- About this exercise
Go through the material and pull out every line with the string "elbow" in it.

----

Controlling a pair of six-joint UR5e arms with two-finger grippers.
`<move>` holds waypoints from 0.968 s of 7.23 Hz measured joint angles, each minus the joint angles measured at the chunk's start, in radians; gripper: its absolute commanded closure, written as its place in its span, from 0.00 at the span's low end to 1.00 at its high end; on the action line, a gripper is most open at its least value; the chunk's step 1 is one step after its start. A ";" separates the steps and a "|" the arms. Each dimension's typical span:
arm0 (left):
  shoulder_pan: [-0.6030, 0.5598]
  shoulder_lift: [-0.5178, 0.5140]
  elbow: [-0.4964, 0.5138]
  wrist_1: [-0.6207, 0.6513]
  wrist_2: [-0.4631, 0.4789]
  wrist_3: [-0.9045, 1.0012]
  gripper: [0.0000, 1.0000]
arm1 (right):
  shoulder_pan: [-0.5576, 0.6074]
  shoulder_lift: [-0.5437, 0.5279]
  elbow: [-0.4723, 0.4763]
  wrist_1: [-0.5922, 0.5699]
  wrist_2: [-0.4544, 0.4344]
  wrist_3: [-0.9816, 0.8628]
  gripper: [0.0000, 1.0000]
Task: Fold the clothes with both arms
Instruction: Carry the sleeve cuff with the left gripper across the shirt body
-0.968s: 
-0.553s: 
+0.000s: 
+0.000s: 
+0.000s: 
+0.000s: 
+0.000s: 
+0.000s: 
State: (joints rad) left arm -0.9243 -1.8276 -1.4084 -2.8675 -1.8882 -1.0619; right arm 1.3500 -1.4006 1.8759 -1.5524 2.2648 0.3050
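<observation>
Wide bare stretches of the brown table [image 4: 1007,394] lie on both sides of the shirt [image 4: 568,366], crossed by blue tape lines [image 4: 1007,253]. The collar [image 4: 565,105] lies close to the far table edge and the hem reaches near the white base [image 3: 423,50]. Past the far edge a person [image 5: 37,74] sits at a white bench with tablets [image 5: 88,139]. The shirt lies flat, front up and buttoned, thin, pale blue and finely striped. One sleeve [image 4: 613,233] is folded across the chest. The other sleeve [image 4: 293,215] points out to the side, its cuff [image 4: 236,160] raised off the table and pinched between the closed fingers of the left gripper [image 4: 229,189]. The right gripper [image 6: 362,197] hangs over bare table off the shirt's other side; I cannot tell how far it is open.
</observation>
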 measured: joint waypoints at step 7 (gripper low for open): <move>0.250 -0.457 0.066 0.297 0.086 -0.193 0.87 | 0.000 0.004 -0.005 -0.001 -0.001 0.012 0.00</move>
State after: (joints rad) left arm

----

- Response box
  elbow: [-0.4964, 0.5138]
  elbow: [-0.4723, 0.4763]

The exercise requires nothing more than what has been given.